EXERCISE REQUIREMENTS. Below are records; say how many of their lines include the word "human", giving nothing but the number.

*** Opening RECORDS SHOWN ***

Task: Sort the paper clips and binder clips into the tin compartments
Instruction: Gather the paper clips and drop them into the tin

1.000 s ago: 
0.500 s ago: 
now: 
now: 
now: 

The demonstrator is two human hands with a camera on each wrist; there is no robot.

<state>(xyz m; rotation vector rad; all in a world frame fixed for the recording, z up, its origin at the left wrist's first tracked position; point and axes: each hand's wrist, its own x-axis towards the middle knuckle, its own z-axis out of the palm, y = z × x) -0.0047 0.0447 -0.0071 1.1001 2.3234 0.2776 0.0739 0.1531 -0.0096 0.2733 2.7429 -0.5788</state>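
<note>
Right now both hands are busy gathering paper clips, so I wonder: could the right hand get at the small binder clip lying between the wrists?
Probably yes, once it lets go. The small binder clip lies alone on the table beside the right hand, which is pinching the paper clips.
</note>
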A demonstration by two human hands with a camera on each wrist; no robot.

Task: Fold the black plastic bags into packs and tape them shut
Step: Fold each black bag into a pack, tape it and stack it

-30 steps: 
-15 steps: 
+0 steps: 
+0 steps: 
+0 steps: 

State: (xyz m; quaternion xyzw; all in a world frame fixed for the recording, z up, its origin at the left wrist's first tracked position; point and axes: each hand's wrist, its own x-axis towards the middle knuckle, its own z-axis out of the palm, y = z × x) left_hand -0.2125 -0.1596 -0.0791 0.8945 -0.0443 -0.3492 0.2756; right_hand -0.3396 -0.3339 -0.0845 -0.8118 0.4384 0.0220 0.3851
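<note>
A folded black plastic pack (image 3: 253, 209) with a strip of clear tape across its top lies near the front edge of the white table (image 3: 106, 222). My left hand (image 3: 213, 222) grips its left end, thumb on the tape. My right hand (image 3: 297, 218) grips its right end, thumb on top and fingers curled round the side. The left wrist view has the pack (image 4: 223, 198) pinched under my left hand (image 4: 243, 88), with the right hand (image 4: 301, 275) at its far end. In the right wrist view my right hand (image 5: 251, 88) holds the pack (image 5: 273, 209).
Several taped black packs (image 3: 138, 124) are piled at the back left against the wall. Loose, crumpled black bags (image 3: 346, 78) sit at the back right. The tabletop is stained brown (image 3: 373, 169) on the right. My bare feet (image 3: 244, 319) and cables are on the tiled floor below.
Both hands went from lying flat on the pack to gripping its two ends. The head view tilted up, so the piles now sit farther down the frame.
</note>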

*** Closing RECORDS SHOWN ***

RESPONSE TO THE TASK. 2